• [Problem statement] Somewhere below is a line with "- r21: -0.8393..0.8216" and, later, a line with "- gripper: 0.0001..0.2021"; repeat those two lines and all the lines between them, exactly as they are.

* * * * *

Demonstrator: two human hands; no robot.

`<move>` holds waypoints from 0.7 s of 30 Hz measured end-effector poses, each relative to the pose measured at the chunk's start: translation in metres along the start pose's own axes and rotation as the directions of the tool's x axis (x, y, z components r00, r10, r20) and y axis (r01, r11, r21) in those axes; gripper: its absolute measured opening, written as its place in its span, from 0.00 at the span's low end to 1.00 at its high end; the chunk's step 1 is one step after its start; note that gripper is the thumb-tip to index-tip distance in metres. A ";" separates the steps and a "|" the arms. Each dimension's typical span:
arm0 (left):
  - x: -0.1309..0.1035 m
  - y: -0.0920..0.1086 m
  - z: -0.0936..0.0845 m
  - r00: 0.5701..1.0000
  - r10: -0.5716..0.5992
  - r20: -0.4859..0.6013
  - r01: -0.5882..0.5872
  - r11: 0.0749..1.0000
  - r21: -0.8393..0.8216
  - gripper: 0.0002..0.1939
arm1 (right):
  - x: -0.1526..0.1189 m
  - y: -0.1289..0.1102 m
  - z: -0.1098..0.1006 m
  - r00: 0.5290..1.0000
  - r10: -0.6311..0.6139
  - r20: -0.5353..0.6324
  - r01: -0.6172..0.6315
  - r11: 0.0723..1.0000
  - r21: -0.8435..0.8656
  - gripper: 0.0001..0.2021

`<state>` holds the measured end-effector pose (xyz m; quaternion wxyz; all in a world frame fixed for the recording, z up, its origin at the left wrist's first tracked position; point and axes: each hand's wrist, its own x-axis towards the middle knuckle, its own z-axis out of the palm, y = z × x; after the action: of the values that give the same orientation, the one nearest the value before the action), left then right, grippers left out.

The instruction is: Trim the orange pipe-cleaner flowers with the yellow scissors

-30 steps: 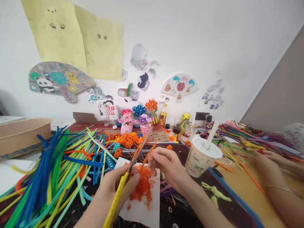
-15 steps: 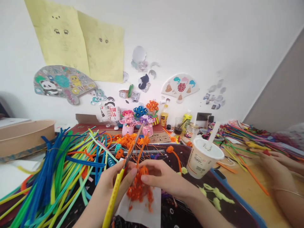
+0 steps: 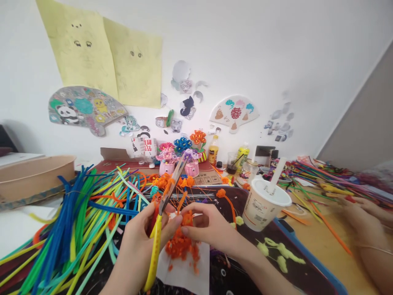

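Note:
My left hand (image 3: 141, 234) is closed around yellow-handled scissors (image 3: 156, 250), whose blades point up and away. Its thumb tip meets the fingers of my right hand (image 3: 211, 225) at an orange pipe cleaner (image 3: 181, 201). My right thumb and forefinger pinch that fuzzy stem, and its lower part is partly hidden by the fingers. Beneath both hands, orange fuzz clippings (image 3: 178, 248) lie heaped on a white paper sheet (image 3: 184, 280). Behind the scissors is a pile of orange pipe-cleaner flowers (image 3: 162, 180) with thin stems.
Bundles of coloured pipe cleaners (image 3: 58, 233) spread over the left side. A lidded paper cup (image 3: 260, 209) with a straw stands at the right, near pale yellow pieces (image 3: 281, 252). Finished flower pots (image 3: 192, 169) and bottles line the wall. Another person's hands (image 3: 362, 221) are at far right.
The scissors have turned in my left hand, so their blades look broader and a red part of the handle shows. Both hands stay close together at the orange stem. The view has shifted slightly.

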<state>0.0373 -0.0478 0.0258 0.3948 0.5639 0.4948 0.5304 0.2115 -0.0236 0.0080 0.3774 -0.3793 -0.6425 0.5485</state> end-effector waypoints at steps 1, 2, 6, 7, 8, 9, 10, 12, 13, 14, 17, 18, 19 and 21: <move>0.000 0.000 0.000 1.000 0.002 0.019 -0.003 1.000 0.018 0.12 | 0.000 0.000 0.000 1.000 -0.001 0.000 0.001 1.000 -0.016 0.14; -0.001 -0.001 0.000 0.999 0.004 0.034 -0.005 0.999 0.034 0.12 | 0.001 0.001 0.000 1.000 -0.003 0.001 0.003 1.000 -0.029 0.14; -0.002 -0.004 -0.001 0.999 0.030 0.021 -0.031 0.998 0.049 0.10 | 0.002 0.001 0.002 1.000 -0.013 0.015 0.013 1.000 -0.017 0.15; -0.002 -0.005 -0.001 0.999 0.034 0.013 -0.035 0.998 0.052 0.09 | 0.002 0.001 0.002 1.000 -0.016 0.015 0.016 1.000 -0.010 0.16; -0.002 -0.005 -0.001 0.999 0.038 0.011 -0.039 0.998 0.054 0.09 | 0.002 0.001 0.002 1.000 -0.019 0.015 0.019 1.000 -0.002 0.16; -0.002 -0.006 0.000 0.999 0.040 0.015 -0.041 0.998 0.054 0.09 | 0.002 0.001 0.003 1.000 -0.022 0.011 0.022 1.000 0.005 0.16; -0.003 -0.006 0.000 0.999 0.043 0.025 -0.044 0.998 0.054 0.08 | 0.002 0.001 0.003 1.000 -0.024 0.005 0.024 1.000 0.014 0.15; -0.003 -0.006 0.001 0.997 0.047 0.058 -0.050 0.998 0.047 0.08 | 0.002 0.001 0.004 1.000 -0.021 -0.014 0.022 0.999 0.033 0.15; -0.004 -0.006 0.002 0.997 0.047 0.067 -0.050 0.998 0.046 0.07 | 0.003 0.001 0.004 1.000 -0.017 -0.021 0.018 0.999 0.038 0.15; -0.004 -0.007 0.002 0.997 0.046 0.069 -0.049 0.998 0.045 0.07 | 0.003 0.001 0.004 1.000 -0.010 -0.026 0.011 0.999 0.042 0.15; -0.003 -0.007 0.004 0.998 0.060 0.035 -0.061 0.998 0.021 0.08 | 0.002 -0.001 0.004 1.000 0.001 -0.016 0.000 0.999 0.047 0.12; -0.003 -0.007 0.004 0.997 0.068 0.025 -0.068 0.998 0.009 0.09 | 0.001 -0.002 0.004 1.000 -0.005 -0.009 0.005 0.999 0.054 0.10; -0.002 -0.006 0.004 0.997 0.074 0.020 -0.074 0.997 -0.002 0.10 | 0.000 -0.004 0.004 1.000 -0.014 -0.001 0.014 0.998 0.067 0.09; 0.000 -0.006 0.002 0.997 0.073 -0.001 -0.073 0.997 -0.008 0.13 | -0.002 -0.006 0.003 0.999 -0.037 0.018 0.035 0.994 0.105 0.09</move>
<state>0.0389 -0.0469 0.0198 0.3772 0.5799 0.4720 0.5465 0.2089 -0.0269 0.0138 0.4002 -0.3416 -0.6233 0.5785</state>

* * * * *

• [Task response]
  - r21: -0.8393..0.8216
  - gripper: 0.0002..0.1939
arm1 (right):
  - x: -0.1526..0.1189 m
  - y: -0.1289..0.1102 m
  - z: -0.1098..0.1006 m
  - r00: 0.5290..1.0000
  - r10: -0.6311..0.6139
  - r20: -0.5353..0.6324
  - r01: -0.6172..0.6315
  - r11: 0.0723..1.0000
  - r21: -0.8435..0.8656
  - gripper: 0.0001..0.2021

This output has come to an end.